La Scuderia di Maranello ha assunto negli ultimi anni un approccio sempre più inclusivo, piazzando le sue donne in ruoli importanti, come il controllo di qualità, quello delle spese e la power unit

Dal rosa al rosso. Rosso Ferrari, per chiarire subito e meglio il concetto. Già, perché la bella storia che accompagna il Mondiale di Charles Leclerc e di Carlos Sainz Jr. ha connotati al femminile essenziali e decisivi.
Maria Mendoza, Laura Scomazzon e Giada Montorsi sono infatti parte integrante e decisiva della gestione sportiva di Maranello. E se in questa stagione Hamilton o Verstappen dovranno fare i conti con una Rossa che sta per ridurre al minimo il gap con Mercedes e Red Bull, gran parte di questo riscatto-rilancio può essere ricondotto al lavoro, gli studi e le intuizioni del tris in rosa che lavora in Ferrari.

Maria Mendoza, l’ingegnere che controlla la qualità della Ferrari

Maria Mendoza ha 45 anni, viene da Saragozza (Spagna) e si è formata (prima di approdare alla Formula Uno) in settori di studio-lavoro da Nobel per la fisica: la vulcanologia, i raggi X, ma soprattutto nel mondo dell’aeronautica. Poi, nel 2012, eccola in Fca, nella ricerca di quella… candela. Sì, proprio una candela che manda a in fumo il motore di Sebastian Vettel a Suzuka, nel Gran Premio del Giappone (2017). È questo l’episodio chiave, la soluzione a questo problema, a convincere l’allora presidente Sergio Marchionne che Maria può e meriti di ‘spingere’ la Ferrari. Quella formato mondiale, in Formula Uno. Come? Occupandosi proprio del controllo di qualità dei fornitori ai motoristi del gruppo.

Laura Scomazzon, la manager che tiene i “conti in ordine”

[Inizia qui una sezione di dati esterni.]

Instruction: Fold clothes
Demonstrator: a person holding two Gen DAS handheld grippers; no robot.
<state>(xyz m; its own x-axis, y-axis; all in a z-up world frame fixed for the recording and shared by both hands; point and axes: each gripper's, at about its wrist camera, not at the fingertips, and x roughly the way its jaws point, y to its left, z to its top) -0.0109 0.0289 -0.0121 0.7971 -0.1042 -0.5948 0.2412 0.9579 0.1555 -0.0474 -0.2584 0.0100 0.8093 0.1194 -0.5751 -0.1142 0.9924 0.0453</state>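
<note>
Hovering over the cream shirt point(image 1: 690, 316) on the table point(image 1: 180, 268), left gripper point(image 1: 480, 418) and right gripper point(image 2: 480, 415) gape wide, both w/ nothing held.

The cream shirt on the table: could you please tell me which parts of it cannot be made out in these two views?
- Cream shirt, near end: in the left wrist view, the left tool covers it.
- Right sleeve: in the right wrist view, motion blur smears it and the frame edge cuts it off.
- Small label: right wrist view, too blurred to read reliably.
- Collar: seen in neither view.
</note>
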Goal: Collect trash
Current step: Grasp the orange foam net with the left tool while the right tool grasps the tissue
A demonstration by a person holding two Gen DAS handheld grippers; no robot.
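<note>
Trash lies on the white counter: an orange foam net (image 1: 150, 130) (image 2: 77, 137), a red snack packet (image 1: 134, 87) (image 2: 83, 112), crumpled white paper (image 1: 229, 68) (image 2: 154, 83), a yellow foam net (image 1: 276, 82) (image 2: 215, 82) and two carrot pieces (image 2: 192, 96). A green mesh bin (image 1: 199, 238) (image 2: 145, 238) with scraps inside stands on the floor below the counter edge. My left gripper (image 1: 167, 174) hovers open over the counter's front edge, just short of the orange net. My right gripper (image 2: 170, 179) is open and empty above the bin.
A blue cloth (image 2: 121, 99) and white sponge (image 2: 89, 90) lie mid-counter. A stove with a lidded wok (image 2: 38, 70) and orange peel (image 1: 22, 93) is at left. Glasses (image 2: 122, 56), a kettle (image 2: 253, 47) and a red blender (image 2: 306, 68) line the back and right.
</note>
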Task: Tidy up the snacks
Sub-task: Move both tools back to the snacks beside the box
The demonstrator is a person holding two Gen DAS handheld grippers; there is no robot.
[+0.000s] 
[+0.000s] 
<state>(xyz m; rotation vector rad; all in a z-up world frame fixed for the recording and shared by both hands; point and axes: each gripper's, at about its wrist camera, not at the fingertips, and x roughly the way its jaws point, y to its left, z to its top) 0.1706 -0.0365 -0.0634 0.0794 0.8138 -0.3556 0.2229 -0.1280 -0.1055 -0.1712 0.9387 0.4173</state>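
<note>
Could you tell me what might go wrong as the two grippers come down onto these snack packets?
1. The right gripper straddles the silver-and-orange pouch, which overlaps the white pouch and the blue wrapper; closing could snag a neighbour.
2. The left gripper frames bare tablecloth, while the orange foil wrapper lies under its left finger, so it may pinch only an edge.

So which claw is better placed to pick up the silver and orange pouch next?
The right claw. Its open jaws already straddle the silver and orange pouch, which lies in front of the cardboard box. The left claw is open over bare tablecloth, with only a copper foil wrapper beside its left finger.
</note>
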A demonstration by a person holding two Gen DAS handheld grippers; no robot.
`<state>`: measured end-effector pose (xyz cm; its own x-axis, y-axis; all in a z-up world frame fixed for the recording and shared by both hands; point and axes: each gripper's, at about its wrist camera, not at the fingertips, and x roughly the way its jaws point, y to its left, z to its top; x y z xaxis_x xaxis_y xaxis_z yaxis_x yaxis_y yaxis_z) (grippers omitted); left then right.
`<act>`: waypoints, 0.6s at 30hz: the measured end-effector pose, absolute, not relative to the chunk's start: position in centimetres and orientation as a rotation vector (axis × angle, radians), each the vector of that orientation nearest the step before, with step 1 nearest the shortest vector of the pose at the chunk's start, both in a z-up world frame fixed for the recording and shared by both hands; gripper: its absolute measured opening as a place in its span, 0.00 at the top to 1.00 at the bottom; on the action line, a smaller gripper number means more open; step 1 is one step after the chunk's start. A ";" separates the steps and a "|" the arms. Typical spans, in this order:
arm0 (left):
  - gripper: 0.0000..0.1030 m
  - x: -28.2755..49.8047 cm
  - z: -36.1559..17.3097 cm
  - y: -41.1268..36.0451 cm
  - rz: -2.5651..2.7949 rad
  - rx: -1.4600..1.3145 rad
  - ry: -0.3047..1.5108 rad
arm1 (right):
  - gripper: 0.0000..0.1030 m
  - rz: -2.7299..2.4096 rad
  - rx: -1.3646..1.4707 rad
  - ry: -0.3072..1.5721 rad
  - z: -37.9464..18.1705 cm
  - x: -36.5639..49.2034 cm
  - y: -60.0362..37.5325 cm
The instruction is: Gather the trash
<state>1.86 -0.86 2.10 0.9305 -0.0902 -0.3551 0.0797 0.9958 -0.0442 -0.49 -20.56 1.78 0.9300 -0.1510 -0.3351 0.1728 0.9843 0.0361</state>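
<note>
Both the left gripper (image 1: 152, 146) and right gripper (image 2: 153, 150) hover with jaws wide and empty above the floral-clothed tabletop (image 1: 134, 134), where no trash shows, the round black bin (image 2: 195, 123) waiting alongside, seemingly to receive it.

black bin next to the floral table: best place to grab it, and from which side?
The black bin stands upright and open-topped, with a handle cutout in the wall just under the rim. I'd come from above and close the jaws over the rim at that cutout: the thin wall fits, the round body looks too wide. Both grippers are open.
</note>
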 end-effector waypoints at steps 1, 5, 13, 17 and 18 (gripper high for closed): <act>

Dalla perfezione dei motori alla gestione aziendale. Così si accende il secondo riflettore rosa, quello su Laura Scomazzon, 44 anni, laurea in ingegneria gestionale al Politecnico e poi in Economia e management. È con lei che l’azienda Ferrari discute, valuta e si regola all’interno della ‘budget cup’ che la Formula Uno ha varato per ridimensionare la corsa matta di dollari ed euro che il mondo dei motori stava facendo rotolare verso una dimensione pericolosa. Capo del settore del cost engineering della Scuderia, Laura è una manager, anzi, la manager giusta per tenere la bilancia degli investimenti nell’equilibrio indispensabile a unire le strade del budget da riproporzionare con la qualità del marchio Ferrari. Qualità che deve rimanere unica, globale e intoccabile. Ovunque e comunque.

Giada Montorsi, ingegnere meccanico cresciuta con il sogno dei motori

Giada Montorsi è la più giovane nell’asset manageriale del Cavallino. Ha 35 anni, ha sempre avuto i motori nel cuore e il suo sogno da bambina era quello che adesso è diventato la sua professione, la sua vita.
Così, la sua presenza nella ‘stanza dei bottoni’ dove la Ferrari gestisce la power unit delle Rosse che corrono sulle piste di tutto il mondo, è una presenza che parte da lontano. Da quando Giada studiava ingegneria meccanica all’università (una delle sole tre ragazze su 400 iscritti) e macinava esami fino alla tesi, in cui ovviamente ha parlato dei motori di Maranello. Di come, a Maranello, si sarebbero potute realizzare monoposto che fanno sognare e battere forte il cuore di chi, nella F1 targata Ferrari, vede un qualcosa di sacro.

È questo il cuore rosa delle Rosse. È questo il romanzo scritto da Giada, Maria e Laura. Le donne in Ferrari. Le donne della Ferrari.